What you will do:
Reproduce every line of the data, exactly and without its pictures.
** Opening Exercise data block **
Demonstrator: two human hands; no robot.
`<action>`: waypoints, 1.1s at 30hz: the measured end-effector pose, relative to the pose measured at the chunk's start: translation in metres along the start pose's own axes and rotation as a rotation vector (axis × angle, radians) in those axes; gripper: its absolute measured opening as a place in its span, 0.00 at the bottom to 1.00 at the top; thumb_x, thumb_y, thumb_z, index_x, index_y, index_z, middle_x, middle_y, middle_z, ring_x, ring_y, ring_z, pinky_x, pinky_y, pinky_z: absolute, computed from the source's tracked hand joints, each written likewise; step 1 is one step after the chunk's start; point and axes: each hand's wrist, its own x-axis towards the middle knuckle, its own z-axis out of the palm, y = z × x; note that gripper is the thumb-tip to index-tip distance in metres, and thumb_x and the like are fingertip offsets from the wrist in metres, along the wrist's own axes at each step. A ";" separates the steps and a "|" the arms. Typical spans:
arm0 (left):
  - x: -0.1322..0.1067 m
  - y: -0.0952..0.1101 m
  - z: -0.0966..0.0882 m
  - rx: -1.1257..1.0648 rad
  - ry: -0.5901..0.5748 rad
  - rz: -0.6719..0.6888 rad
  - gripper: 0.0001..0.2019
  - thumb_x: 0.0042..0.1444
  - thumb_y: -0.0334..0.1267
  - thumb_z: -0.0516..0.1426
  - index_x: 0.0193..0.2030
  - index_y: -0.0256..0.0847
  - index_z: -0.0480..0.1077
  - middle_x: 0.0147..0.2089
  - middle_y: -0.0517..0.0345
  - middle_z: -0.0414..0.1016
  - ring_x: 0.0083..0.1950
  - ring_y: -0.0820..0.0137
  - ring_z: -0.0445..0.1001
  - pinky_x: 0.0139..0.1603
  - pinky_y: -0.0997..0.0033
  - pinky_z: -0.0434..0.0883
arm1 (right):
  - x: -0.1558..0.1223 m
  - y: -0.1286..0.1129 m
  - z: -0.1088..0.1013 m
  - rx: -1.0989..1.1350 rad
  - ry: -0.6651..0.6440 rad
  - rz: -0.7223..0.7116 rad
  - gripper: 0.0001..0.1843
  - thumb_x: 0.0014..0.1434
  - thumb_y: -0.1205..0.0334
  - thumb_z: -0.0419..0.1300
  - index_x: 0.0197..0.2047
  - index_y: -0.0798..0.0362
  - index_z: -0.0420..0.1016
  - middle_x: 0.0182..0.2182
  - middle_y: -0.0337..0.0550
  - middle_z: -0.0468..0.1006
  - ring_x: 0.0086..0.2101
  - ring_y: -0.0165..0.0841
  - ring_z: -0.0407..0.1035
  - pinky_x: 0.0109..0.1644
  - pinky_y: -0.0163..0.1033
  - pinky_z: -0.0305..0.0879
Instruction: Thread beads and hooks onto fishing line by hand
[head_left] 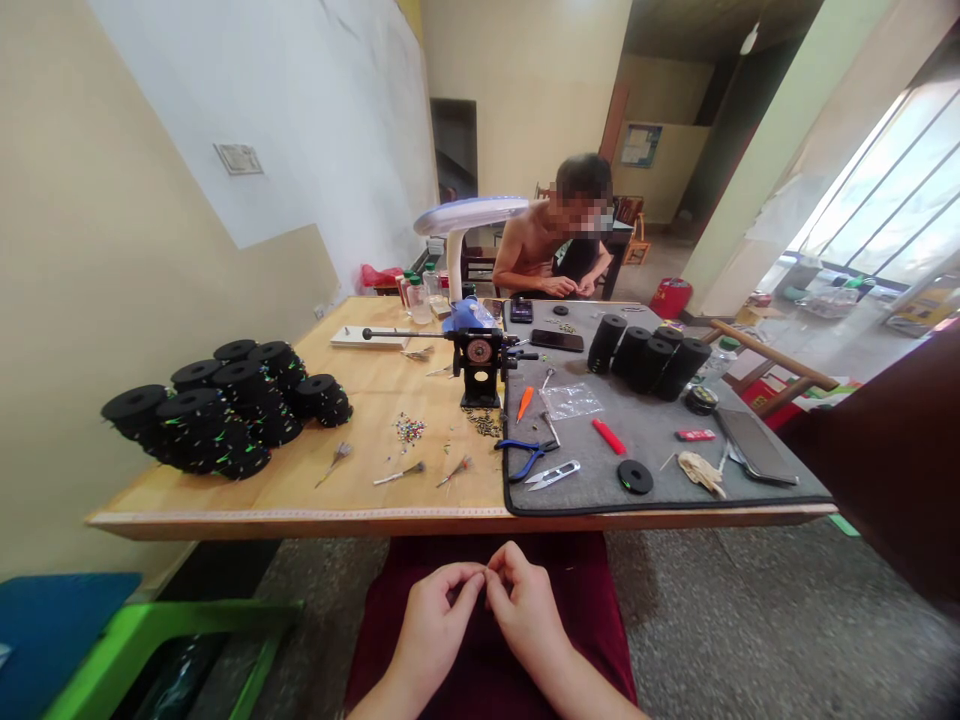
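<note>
My left hand [439, 612] and my right hand [525, 603] meet over my lap, below the front edge of the wooden table [300, 495]. Both hands are closed in a pinch, fingertips touching each other around something too small to make out. A dark red cloth [592, 600] covers my lap beneath them. Nearest on the table above are blue-handled pliers [526, 455], thread snips [551, 475] and small feather-like bundles [401, 473].
A grey mat [660, 440] holds a red lighter [608, 436], a black disc [635, 476], a phone [754, 446] and black spools [649, 358]. More black spools [221, 410] are piled left. A winding machine [478, 362] and lamp [469, 220] stand mid-table. Another person [559, 245] sits opposite.
</note>
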 end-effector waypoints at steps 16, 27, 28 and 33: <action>0.008 0.001 0.000 -0.319 -0.031 -0.127 0.11 0.50 0.44 0.61 0.27 0.38 0.70 0.27 0.60 0.70 0.31 0.69 0.67 0.36 0.72 0.66 | 0.001 -0.002 -0.002 0.156 -0.068 0.045 0.05 0.55 0.64 0.55 0.28 0.52 0.66 0.15 0.32 0.68 0.17 0.26 0.61 0.24 0.30 0.56; 0.012 0.021 -0.002 -0.711 -0.190 -0.273 0.14 0.54 0.44 0.59 0.27 0.40 0.61 0.24 0.65 0.63 0.25 0.77 0.58 0.26 0.77 0.59 | 0.002 -0.015 -0.018 0.002 -0.088 -0.156 0.05 0.53 0.70 0.53 0.28 0.53 0.67 0.23 0.34 0.70 0.24 0.26 0.62 0.29 0.29 0.58; 0.013 0.023 -0.003 -0.764 -0.212 -0.299 0.13 0.54 0.43 0.60 0.27 0.39 0.61 0.24 0.65 0.62 0.25 0.77 0.58 0.25 0.78 0.58 | 0.001 -0.017 -0.020 -0.006 -0.096 -0.179 0.05 0.54 0.70 0.53 0.28 0.53 0.67 0.24 0.34 0.71 0.24 0.26 0.62 0.30 0.29 0.58; 0.012 0.035 -0.010 -1.040 -0.316 -0.429 0.11 0.51 0.35 0.63 0.28 0.38 0.62 0.26 0.65 0.60 0.25 0.80 0.57 0.23 0.82 0.55 | 0.002 -0.013 -0.034 -0.140 -0.071 -0.270 0.05 0.52 0.72 0.55 0.29 0.52 0.68 0.25 0.36 0.70 0.27 0.28 0.63 0.33 0.31 0.58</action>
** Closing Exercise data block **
Exercise solution:
Demonstrator: two human hands; no robot.
`<action>`: waypoints, 1.1s at 30hz: the measured end-effector pose, relative to the pose measured at the chunk's start: translation in metres along the start pose's own axes and rotation as a rotation vector (axis × angle, radians) in those axes; gripper: its absolute measured opening as a place in its span, 0.00 at the bottom to 1.00 at the top; thumb_x, thumb_y, thumb_z, index_x, index_y, index_z, middle_x, middle_y, middle_z, ring_x, ring_y, ring_z, pinky_x, pinky_y, pinky_z: absolute, computed from the source's tracked hand joints, each written likewise; step 1 is one step after the chunk's start; point and axes: each hand's wrist, its own x-axis towards the middle knuckle, its own z-axis out of the palm, y = z × x; note that gripper is the thumb-tip to index-tip distance in metres, and thumb_x and the like are fingertip offsets from the wrist in metres, along the wrist's own axes at each step. A ";" separates the steps and a "|" the arms. Typical spans:
arm0 (left):
  - x: -0.1322..0.1067 m
  - y: -0.0952..0.1101 m
  - z: -0.0966..0.0882 m
  - rx: -1.1257..1.0648 rad
  - ry: -0.5901..0.5748 rad
  - rz: -0.6719..0.6888 rad
  - gripper: 0.0001..0.2019
  - thumb_x: 0.0042..0.1444
  - thumb_y: -0.0334..0.1267
  - thumb_z: -0.0516..0.1426
  - index_x: 0.0193..0.2030
  - index_y: -0.0256..0.0847
  - index_z: -0.0480..0.1077
  - middle_x: 0.0147..0.2089
  - middle_y: -0.0517..0.0345
  - middle_z: -0.0414..0.1016
  - ring_x: 0.0083..0.1950
  - ring_y: -0.0820..0.0137
  - ring_z: -0.0445..0.1001
  - pinky_x: 0.0139..0.1603
  - pinky_y: -0.0997..0.0033
  - pinky_z: -0.0434..0.0883
arm1 (right):
  - x: -0.1558..0.1223 m
  - y: -0.1286..0.1129 m
  - z: -0.1088..0.1013 m
  - rx: -1.0989..1.1350 rad
  - ry: -0.6651..0.6440 rad
  - rz: -0.7223..0.7116 rad
  - gripper: 0.0001..0.1843
  - thumb_x: 0.0014..0.1434
  - thumb_y: -0.1205..0.0334
  - thumb_z: -0.0419..0.1300
  - index_x: 0.0197..0.2047
  - index_y: -0.0798..0.0362
  - index_z: -0.0420..0.1016
  - middle_x: 0.0182..0.2182
  - middle_y: -0.0337..0.0550
  - middle_z: -0.0468..0.1006
  - ring_x: 0.0086..0.2101
  - ring_y: -0.0165..0.0841
  - ring_z: -0.0407..0.1035
  - pinky_x: 0.0109..0.1644
  - pinky_y: -0.0163..0.1033
  - pinky_z: -0.0305..0.0879
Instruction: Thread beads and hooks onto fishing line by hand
[head_left] 
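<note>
My left hand [439, 612] and my right hand [525, 603] meet over my lap, below the front edge of the wooden table [300, 495]. Both hands are closed in a pinch, fingertips touching each other around something too small to make out. A dark red cloth [592, 600] covers my lap beneath them. Nearest on the table above are blue-handled pliers [526, 455], thread snips [551, 475] and small feather-like bundles [401, 473].
A grey mat [660, 440] holds a red lighter [608, 436], a black disc [635, 476], a phone [754, 446] and black spools [649, 358]. More black spools [221, 410] are piled left. A winding machine [478, 362] and lamp [469, 220] stand mid-table. Another person [559, 245] sits opposite.
</note>
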 end-effector waypoints at steps 16, 27, 28 and 33: <action>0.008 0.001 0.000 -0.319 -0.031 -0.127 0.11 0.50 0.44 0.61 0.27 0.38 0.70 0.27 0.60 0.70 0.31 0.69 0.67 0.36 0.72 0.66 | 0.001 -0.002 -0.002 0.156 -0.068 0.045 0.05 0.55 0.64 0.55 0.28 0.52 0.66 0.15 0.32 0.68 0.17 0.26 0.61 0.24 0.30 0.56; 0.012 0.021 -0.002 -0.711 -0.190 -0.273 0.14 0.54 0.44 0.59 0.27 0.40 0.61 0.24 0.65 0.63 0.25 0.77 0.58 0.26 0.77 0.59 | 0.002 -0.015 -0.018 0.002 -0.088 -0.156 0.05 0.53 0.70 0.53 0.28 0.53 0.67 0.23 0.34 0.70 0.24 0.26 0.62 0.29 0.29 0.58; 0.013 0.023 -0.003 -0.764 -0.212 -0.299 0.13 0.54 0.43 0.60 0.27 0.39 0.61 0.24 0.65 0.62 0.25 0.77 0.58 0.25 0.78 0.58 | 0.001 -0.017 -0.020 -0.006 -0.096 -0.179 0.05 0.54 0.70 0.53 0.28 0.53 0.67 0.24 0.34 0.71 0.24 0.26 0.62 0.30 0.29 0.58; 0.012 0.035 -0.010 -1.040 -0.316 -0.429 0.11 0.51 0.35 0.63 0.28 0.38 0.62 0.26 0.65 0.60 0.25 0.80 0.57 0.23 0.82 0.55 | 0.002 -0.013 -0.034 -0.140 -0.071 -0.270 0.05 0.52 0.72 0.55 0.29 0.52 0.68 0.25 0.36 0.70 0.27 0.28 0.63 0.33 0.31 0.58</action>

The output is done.